**Prompt:** The data must be returned in full and exactly as given.

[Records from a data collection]
::::::::::

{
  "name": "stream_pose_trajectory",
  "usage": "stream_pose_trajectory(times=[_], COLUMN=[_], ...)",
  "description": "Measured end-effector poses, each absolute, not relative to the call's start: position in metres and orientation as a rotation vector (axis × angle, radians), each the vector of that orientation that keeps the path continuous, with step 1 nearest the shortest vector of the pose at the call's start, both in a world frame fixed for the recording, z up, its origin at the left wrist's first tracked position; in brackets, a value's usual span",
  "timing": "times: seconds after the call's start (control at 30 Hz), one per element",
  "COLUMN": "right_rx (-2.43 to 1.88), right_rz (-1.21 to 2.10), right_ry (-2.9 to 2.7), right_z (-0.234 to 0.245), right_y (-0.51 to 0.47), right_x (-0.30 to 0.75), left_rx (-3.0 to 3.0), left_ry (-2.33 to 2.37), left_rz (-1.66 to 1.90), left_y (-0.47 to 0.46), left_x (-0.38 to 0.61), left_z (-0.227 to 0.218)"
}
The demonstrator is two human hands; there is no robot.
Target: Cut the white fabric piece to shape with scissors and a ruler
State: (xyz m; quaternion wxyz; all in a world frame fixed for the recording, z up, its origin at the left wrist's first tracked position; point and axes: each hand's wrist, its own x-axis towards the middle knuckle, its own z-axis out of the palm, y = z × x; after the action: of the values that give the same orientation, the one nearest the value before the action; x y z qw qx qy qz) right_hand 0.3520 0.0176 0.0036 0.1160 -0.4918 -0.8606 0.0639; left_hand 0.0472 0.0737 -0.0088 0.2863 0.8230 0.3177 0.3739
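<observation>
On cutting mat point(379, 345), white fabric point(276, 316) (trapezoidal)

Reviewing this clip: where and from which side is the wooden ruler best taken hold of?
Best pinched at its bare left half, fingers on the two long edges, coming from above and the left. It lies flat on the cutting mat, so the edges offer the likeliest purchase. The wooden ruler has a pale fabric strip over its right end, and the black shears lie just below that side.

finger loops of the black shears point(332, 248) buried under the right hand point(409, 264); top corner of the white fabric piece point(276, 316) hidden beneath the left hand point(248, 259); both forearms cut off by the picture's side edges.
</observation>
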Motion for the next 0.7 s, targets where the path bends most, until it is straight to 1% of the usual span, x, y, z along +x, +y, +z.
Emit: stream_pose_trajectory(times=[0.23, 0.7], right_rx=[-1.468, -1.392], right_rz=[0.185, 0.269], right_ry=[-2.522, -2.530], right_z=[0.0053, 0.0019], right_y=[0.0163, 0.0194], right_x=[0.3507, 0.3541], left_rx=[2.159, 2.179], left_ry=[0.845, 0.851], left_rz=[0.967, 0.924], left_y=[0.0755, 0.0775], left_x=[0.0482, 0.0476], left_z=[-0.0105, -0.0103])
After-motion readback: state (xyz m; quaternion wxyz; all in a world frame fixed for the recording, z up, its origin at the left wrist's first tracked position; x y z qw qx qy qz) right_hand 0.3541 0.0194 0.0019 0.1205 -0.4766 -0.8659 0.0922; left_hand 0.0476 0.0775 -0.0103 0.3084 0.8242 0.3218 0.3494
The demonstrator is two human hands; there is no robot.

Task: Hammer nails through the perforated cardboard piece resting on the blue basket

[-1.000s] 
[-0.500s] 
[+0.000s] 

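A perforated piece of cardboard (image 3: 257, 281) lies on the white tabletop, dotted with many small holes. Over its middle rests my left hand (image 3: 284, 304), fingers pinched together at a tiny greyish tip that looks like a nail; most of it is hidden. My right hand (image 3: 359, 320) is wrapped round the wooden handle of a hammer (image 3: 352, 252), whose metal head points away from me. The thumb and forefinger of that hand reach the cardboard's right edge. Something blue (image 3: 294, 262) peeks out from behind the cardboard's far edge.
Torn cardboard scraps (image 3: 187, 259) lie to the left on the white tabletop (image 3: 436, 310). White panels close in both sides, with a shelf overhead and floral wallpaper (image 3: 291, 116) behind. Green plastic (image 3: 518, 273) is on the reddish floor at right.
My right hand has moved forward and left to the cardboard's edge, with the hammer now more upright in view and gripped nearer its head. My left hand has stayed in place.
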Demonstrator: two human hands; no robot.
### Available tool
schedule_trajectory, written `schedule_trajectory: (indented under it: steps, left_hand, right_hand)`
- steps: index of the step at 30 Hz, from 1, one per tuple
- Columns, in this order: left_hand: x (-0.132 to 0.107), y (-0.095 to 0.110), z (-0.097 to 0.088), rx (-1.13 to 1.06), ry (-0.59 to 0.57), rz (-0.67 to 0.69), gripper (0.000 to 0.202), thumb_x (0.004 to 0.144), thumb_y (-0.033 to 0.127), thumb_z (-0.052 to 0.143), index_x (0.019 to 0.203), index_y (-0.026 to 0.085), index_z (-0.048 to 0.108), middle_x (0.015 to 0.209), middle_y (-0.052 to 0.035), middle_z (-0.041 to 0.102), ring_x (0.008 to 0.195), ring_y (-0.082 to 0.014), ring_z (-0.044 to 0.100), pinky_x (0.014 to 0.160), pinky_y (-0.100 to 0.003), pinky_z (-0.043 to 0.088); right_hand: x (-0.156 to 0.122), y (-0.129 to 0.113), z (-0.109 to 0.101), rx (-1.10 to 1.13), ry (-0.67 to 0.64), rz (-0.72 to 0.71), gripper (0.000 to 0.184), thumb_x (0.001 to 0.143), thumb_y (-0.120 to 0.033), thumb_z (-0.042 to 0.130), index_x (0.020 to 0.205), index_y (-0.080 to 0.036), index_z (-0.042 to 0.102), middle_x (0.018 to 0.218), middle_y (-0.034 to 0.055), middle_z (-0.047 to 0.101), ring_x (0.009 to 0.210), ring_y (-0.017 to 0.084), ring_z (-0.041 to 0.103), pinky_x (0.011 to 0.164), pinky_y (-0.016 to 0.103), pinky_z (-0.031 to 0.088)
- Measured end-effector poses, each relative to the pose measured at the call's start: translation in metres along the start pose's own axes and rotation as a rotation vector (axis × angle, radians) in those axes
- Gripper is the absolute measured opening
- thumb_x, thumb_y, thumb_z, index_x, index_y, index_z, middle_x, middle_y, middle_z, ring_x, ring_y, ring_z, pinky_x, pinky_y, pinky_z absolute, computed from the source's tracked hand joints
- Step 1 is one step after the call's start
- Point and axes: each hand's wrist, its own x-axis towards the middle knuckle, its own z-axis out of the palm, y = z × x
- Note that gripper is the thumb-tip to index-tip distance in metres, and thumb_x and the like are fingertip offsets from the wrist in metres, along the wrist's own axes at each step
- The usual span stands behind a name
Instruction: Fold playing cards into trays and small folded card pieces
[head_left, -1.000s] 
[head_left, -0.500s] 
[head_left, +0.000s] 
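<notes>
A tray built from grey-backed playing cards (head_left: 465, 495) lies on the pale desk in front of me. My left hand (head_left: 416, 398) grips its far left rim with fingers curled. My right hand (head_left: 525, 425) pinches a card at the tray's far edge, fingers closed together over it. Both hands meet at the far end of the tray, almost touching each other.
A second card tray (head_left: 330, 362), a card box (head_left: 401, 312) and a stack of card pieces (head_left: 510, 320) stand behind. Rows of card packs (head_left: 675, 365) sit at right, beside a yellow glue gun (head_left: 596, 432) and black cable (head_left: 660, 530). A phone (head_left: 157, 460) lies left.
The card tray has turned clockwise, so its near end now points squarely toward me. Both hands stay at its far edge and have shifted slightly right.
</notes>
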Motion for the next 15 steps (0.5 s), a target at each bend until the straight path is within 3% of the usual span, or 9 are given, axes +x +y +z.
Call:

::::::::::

**Exercise result:**
{
  "name": "stream_pose_trajectory",
  "usage": "stream_pose_trajectory(times=[_], COLUMN=[_], ...)",
  "description": "Measured end-effector poses, each absolute, not relative to the call's start: position in metres and orientation as a rotation vector (axis × angle, radians), each the vector of that orientation that keeps the path continuous, with step 1 nearest the shortest vector of the pose at the call's start, both in a world frame fixed for the recording, z up, its origin at the left wrist's first tracked position; in brackets, a value's usual span",
  "timing": "times: seconds after the call's start (control at 30 Hz), one per element",
  "COLUMN": "right_rx (-2.43 to 1.88), right_rz (-1.21 to 2.10), right_ry (-2.9 to 2.7), right_z (-0.234 to 0.245), right_y (-0.51 to 0.47), right_x (-0.30 to 0.75), left_rx (-3.0 to 3.0), left_ry (-2.33 to 2.37), left_rz (-1.66 to 1.90), left_y (-0.47 to 0.46), left_x (-0.38 to 0.61), left_z (-0.227 to 0.218)"
}
The demonstrator is two human hands; there is no robot.
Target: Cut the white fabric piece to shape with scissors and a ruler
State: (xyz m; quaternion wxyz; all in a world frame fixed for the recording, z up, its origin at the left wrist's first tracked position; point and axes: each hand's wrist, its own x-axis towards the middle knuckle, its own z-axis out of the palm, y = z × x; after the action: of the values that give the same orientation, the one nearest the value before the action; x y z qw qx qy qz) right_hand 0.3520 0.0176 0.0036 0.1160 -0.4918 -0.8606 0.0639; left_hand 0.0472 0.0737 -0.0088 0.2863 0.8230 0.3177 0.3739
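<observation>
On cutting mat point(379, 345), white fabric point(276, 316) (trapezoidal)

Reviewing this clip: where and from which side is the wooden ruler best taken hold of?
Best pinched at its bare left half, fingers on the two long edges, coming from above and the left. It lies flat on the cutting mat, so the edges offer the likeliest purchase. The wooden ruler has a pale fabric strip over its right end, and the black shears lie just below that side.

finger loops of the black shears point(332, 248) buried under the right hand point(409, 264); top corner of the white fabric piece point(276, 316) hidden beneath the left hand point(248, 259); both forearms cut off by the picture's side edges.
</observation>
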Motion for the next 0.7 s, targets where the path bends most, until it is straight to 1% of the usual span, x, y, z along +x, +y, +z.
Emit: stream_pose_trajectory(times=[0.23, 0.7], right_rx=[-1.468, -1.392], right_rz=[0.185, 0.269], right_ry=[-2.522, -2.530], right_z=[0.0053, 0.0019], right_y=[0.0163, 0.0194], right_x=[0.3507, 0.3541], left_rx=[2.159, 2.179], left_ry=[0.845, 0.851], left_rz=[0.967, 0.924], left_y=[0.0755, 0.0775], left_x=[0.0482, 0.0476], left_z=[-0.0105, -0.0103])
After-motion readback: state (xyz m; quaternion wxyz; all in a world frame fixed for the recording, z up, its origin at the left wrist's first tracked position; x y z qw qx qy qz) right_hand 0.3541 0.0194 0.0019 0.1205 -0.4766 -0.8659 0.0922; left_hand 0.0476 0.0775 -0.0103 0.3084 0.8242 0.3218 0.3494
The demonstrator is two human hands; there is no robot.

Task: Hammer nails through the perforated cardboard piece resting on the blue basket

[-1.000s] 
[-0.500s] 
[+0.000s] 

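A perforated piece of cardboard (image 3: 257, 281) lies on the white tabletop, dotted with many small holes. Over its middle rests my left hand (image 3: 284, 304), fingers pinched together at a tiny greyish tip that looks like a nail; most of it is hidden. My right hand (image 3: 359, 320) is wrapped round the wooden handle of a hammer (image 3: 352, 252), whose metal head points away from me. The thumb and forefinger of that hand reach the cardboard's right edge. Something blue (image 3: 294, 262) peeks out from behind the cardboard's far edge.
Torn cardboard scraps (image 3: 187, 259) lie to the left on the white tabletop (image 3: 436, 310). White panels close in both sides, with a shelf overhead and floral wallpaper (image 3: 291, 116) behind. Green plastic (image 3: 518, 273) is on the reddish floor at right.
My right hand has moved forward and left to the cardboard's edge, with the hammer now more upright in view and gripped nearer its head. My left hand has stayed in place.
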Demonstrator: two human hands; no robot.
### Available tool
schedule_trajectory, written `schedule_trajectory: (indented under it: steps, left_hand, right_hand)`
- steps: index of the step at 30 Hz, from 1, one per tuple
- Columns, in this order: left_hand: x (-0.132 to 0.107), y (-0.095 to 0.110), z (-0.097 to 0.088), rx (-1.13 to 1.06), ry (-0.59 to 0.57), rz (-0.67 to 0.69), gripper (0.000 to 0.202), thumb_x (0.004 to 0.144), thumb_y (-0.033 to 0.127), thumb_z (-0.052 to 0.143), index_x (0.019 to 0.203), index_y (-0.026 to 0.085), index_z (-0.048 to 0.108), middle_x (0.015 to 0.209), middle_y (-0.052 to 0.035), middle_z (-0.041 to 0.102), ring_x (0.008 to 0.195), ring_y (-0.082 to 0.014), ring_z (-0.044 to 0.100), pinky_x (0.014 to 0.160), pinky_y (-0.100 to 0.003), pinky_z (-0.043 to 0.088); right_hand: x (-0.156 to 0.122), y (-0.129 to 0.113), z (-0.109 to 0.101), rx (-1.10 to 1.13), ry (-0.67 to 0.64), rz (-0.72 to 0.71), gripper (0.000 to 0.184), thumb_x (0.001 to 0.143), thumb_y (-0.120 to 0.033), thumb_z (-0.042 to 0.130), index_x (0.020 to 0.205), index_y (-0.080 to 0.036), index_z (-0.042 to 0.102), middle_x (0.018 to 0.218), middle_y (-0.034 to 0.055), middle_z (-0.047 to 0.101), ring_x (0.009 to 0.210), ring_y (-0.017 to 0.084), ring_z (-0.041 to 0.103), pinky_x (0.011 to 0.164), pinky_y (-0.016 to 0.103), pinky_z (-0.031 to 0.088)
- Measured end-effector poses, each relative to the pose measured at the call's start: translation in metres along the start pose's own axes and rotation as a rotation vector (axis × angle, radians) in those axes
- Gripper is the absolute measured opening
- thumb_x, thumb_y, thumb_z, index_x, index_y, index_z, middle_x, middle_y, middle_z, ring_x, ring_y, ring_z, pinky_x, pinky_y, pinky_z absolute, computed from the source's tracked hand joints
- Step 1 is one step after the call's start
- Point and axes: each hand's wrist, its own x-axis towards the middle knuckle, its own z-axis out of the palm, y = z × x
- Note that gripper is the thumb-tip to index-tip distance in metres, and thumb_x and the like are fingertip offsets from the wrist in metres, along the wrist's own axes at each step
- The usual span stands behind a name
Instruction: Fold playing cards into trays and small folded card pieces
[head_left, -1.000s] 
[head_left, -0.500s] 
[head_left, +0.000s] 
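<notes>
A tray built from grey-backed playing cards (head_left: 465, 495) lies on the pale desk in front of me. My left hand (head_left: 416, 398) grips its far left rim with fingers curled. My right hand (head_left: 525, 425) pinches a card at the tray's far edge, fingers closed together over it. Both hands meet at the far end of the tray, almost touching each other.
A second card tray (head_left: 330, 362), a card box (head_left: 401, 312) and a stack of card pieces (head_left: 510, 320) stand behind. Rows of card packs (head_left: 675, 365) sit at right, beside a yellow glue gun (head_left: 596, 432) and black cable (head_left: 660, 530). A phone (head_left: 157, 460) lies left.
The card tray has turned clockwise, so its near end now points squarely toward me. Both hands stay at its far edge and have shifted slightly right.
</notes>
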Motion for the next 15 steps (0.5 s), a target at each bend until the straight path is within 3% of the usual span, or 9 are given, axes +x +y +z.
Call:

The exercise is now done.